Appalto integrato: responsabilità e vizi costruttivi
Il contratto di appalto integrato, noto anche come formula ‘chiavi in mano’, è una soluzione sempre più diffusa nell’edilizia residenziale. In questo schema, il committente affida a un’unica impresa non solo la costruzione, ma anche la progettazione dell’immobile. Tuttavia, cosa succede se l’opera presenta difformità così gravi da renderla inabitabile? Una recente sentenza della Corte d’Appello di Trieste ha chiarito i confini della responsabilità e le modalità di risoluzione contrattuale in presenza di vizi strutturali.
I fatti della controversia
Il caso nasce da un contratto di appalto integrato per la realizzazione di un edificio residenziale. Durante il corso dei lavori, il committente riscontrava gravi difetti: infiltrazioni, fessurazioni esterne, ma soprattutto altezze dei soffitti del primo piano inferiori a quelle pattuite e previste per l’agibilità. Inoltre, emergeva la mancata corretta ventilazione del vuoto sanitario, un elemento fondamentale per la salubrità dell’immobile.
In primo grado, il Tribunale aveva interpretato la riconsegna del cantiere avvenuta durante il giudizio come un ‘mutuo dissenso’, ovvero uno scioglimento consensuale del rapporto. Tale decisione limitava le pretese del committente, poiché non riconosceva la colpa esclusiva dell’impresa nell’interruzione del rapporto.
La decisione della Corte d’Appello
La Corte d’Appello ha ribaltato tale interpretazione, stabilendo che non può esservi mutuo dissenso se il committente ha espressamente riservato ogni azione legale nel verbale di riconsegna.
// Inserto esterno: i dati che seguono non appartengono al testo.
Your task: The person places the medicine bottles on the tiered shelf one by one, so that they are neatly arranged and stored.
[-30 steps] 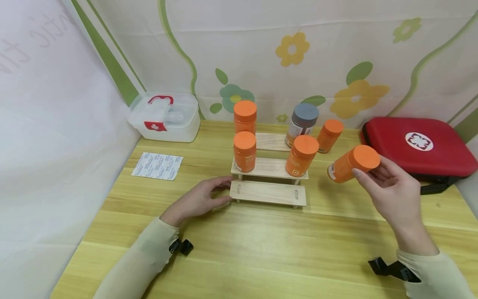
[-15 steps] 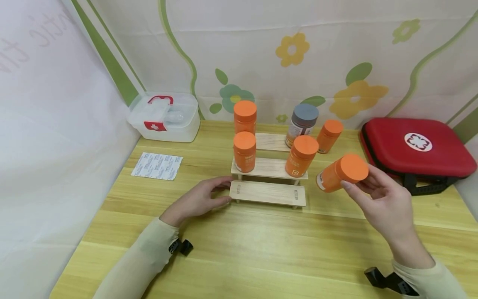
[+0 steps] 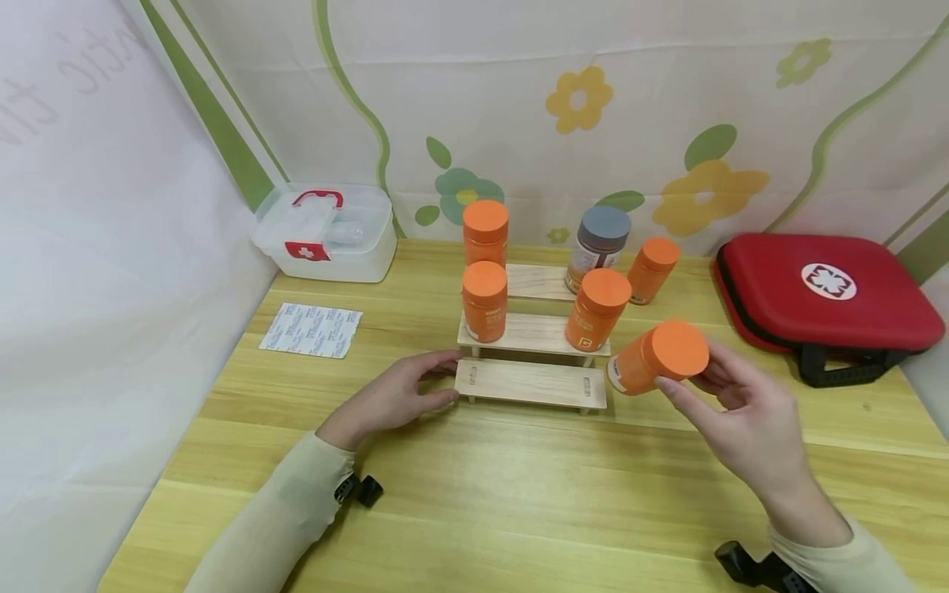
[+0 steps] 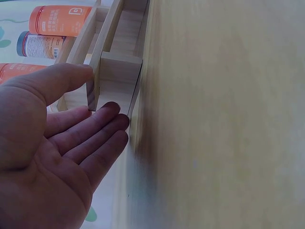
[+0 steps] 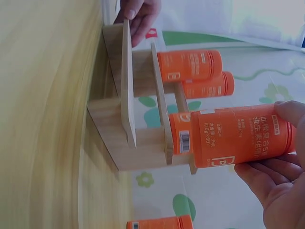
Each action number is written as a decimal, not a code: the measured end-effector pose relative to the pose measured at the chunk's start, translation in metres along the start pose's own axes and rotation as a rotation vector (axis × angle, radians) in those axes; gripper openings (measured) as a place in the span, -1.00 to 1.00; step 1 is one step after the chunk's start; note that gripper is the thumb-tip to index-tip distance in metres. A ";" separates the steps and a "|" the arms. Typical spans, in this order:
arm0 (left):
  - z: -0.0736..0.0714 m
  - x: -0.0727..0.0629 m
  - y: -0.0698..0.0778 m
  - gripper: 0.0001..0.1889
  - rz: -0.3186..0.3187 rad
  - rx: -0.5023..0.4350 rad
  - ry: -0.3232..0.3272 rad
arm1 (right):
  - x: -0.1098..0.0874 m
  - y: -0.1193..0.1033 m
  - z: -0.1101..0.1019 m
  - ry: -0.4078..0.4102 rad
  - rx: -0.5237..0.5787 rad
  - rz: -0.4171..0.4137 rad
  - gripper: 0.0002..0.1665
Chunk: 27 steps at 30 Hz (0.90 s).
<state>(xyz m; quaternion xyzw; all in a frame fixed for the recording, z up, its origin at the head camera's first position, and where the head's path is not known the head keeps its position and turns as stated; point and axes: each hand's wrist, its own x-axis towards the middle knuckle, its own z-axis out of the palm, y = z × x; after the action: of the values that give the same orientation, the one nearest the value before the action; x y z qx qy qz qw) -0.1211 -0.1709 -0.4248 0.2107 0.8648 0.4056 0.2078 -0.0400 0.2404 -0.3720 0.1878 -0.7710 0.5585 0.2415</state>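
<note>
My right hand (image 3: 756,420) holds an orange vitamin bottle (image 3: 641,365) between thumb and fingers, tilted and raised off the table, just right of the wooden tiered rack (image 3: 530,384). Its printed label faces the right wrist view, where the bottle (image 5: 238,136) covers part of another one. At the rack's left end, my left hand (image 3: 400,392) touches the lowest tier, thumb on its edge, fingers nearly straight beside the end panel (image 4: 119,78). Two orange bottles stand on the middle tier, left (image 3: 485,302) and right (image 3: 598,309). The top tier bears an orange bottle (image 3: 485,235) and a grey-capped bottle (image 3: 597,249).
Behind the rack's right side stands a smaller orange bottle (image 3: 652,270). A red first-aid case (image 3: 786,288) lies at the right, its black handle toward me. At the back left sits a clear first-aid box (image 3: 374,247), with a printed white packet (image 3: 311,329) before it.
My right hand has carried the orange bottle leftward and nearer to me, toward the rack's lowest tier. My left hand has stayed at the rack's end.
</note>
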 end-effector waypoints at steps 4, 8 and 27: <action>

Al contrario, la Corte ha accertato che l’elevato numero di difetti e la loro natura (attinente ad aspetti fondamentali come l’abitabilità) integravano un grave inadempimento.
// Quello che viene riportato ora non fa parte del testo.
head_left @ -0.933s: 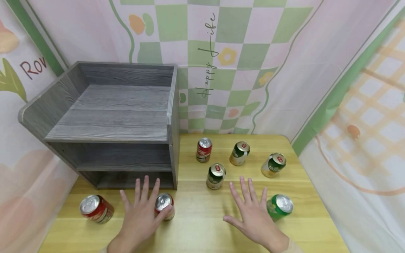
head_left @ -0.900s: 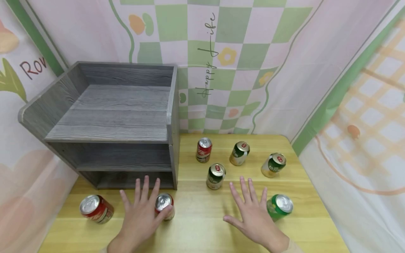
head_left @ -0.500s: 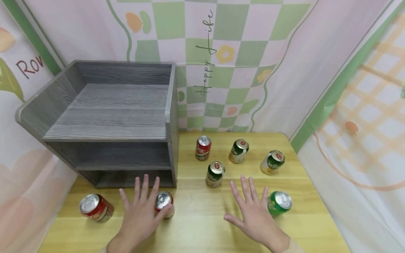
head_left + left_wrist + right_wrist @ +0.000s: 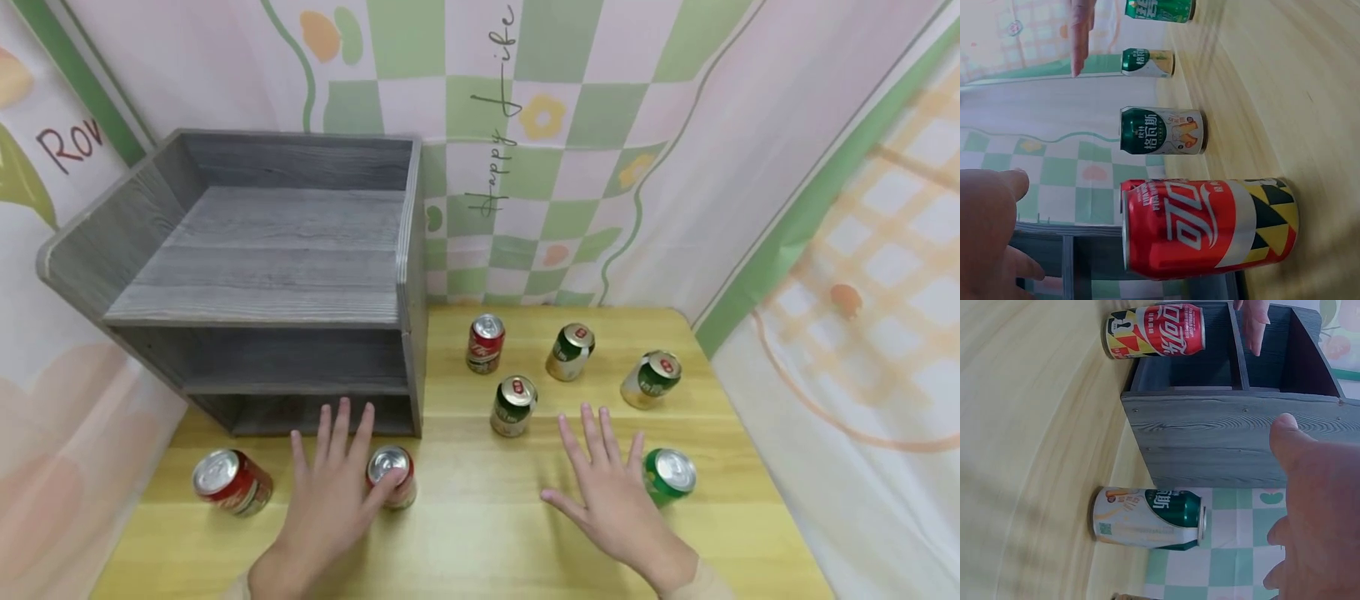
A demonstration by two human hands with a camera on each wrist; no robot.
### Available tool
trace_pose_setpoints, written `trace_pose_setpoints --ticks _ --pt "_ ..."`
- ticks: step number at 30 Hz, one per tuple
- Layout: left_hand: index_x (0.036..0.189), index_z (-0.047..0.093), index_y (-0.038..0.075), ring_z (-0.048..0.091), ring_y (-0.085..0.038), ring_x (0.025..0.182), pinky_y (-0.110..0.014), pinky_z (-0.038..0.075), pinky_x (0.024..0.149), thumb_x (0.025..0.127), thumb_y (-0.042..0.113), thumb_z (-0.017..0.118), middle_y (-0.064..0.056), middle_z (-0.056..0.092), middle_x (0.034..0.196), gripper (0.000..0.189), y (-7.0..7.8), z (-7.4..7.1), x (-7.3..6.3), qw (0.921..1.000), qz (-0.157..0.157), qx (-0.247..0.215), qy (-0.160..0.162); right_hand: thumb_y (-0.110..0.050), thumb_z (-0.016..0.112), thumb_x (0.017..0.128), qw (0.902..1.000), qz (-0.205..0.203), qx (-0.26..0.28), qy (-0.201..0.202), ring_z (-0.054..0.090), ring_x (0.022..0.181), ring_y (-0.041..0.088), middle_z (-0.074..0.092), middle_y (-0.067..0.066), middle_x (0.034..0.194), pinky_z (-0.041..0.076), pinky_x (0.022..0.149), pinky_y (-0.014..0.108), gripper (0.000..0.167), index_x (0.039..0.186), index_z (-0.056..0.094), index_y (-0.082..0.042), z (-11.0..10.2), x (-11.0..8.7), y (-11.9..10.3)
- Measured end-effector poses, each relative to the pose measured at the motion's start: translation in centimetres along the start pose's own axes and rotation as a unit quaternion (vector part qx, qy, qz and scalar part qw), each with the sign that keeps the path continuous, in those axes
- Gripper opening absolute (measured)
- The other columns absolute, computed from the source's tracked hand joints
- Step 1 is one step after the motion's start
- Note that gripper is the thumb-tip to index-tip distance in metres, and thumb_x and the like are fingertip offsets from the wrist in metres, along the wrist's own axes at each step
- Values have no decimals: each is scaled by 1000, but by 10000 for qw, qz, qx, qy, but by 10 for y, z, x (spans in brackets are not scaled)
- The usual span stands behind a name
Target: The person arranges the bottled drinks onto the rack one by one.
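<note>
My left hand [image 4: 327, 492], fingers spread and straight, hovers above the table between two red soda cans. Its thumb overlaps the nearer red can [image 4: 401, 492] in the head view; the left wrist view shows that red can [image 4: 1200, 228] standing upright below the hand. Another red can [image 4: 243, 487] stands to the left. My right hand [image 4: 617, 504] is also spread over the table, holding nothing. Right beside its little finger is a green can [image 4: 670, 477]. Ahead of it stands a green-and-gold can [image 4: 513, 408], seen also as a green-and-white can [image 4: 1147, 517] in the right wrist view.
A grey wooden shelf unit [image 4: 262, 258] with a top tray and two lower compartments stands at the back left. Behind the hands are a red can [image 4: 485, 346] and two more green-and-gold cans, one central [image 4: 570, 354], one right [image 4: 651, 382]. A patterned cloth [image 4: 555, 192] hangs behind the table [image 4: 480, 533].
The head view has tilted slightly, so the scene sits a little higher. The right hand has shifted slightly right and up in the view; both hands keep their spread pose.
</note>
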State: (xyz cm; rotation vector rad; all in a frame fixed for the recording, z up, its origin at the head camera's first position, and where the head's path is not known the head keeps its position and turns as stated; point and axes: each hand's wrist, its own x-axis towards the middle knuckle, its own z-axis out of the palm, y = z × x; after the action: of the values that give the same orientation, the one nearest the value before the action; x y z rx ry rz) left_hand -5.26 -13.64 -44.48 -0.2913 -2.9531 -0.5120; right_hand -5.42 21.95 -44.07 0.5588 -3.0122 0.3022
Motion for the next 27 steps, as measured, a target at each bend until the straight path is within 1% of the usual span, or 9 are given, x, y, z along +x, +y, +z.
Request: trace_pose_setpoints --ticks 5,8,10,13,17,20,23,25,27 --pt "149 47 1 48 -52 131 -70 42 107 96 45 68 -29 41 153 72 -5 -15 5 9970 73 -527 570 -55 59 97 9995 36 249 175 12 149 52 13 29 165 4 112 83 88 161 23 -7 -7 2 7" --pt "141 56 -1 70 -40 91 -47 64 73 94 37 72 -27 53 144 62 -12 -26 7 9894 305 -697 1239 -50 61 98 9985 91 388 374 17 148 53 17 30 163 5 115 80 86 161 23 -6 -11 2 13" --pt "137 58 -2 65 -27 64 -30 57 48 92 33 73 -26 57 140 59 -19 -34 9 9820 438 -731 1688 -45 64 97 9968 108 526 584 21 147 53 21 31 162 6 117 78 84 160 26 -3 -14 2 18" --pt "135 60 -1 64 -28 64 -25 42 36 91 27 73 -23 61 137 55 -29 -50 12 9684 478 -846 2297 -35 69 96 9919 94 777 997 28 143 54 27 32 159 14 118 75 82 157 29 1 -18 2 28" --pt "133 62 0 65 -40 107 -16 53 70 89 19 74 -20 65 131 49 -45 -69 10 9467 266 -1091 3020 -23 72 95 9804 211 1360 1408 33 139 56 31 32 158 28 113 74 83 159 25 -2 -23 0 45" --pt "131 63 -3 64 -24 110 -7 42 91 88 10 74 -24 67 125 46 -57 -80 7 9273 130 -1488 3431 -19 72 96 9690 536 1834 1563 33 138 58 30 31 159 32 107 78 84 162 21 -9 -26 -6 57" --pt "132 61 -5 58 -3 110 -5 41 92 89 3 72 -27 67 120 46 -70 -90 5 9119 -136 -1859 3656 -16 71 96 9573 854 2156 1729 34 136 59 32 33 156 30 107 79 82 162 22 -9 -28 -13 67" --pt "134 60 -4 54 8 108 -6 43 90 90 3 71 -27 66 119 46 -78 -97 5 9053 -437 -2014 3714 -15 70 96 9499 1019 2307 1847 34 136 57 34 33 155 27 119 64 80 161 24 -6 -27 -18 73" --pt "136 58 -3 53 10 108 -5 44 89 93 6 69 -25 65 122 46 -86 -103 5 9033 -857 -2072 3657 -12 71 95 9443 1150 2359 1985 37 135 53 36 33 153 26 124 39 78 159 27 -3 -25 -23 79"
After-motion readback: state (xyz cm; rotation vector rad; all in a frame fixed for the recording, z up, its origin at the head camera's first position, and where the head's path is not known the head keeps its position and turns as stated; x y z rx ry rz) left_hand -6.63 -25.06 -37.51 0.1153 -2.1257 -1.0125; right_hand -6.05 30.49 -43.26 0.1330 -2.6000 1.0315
Per quanto riguarda il risarcimento, la Corte ha confermato che il committente ha diritto alla restitutio in integrum. Ciò significa che l’impresa deve pagare i costi necessari per alzare la copertura dell’edificio e garantire le altezze regolamentari, anche se tali costi sono elevati, poiché il valore del bene non può essere ridotto a scapito del diritto di abitare una casa conforme al progetto.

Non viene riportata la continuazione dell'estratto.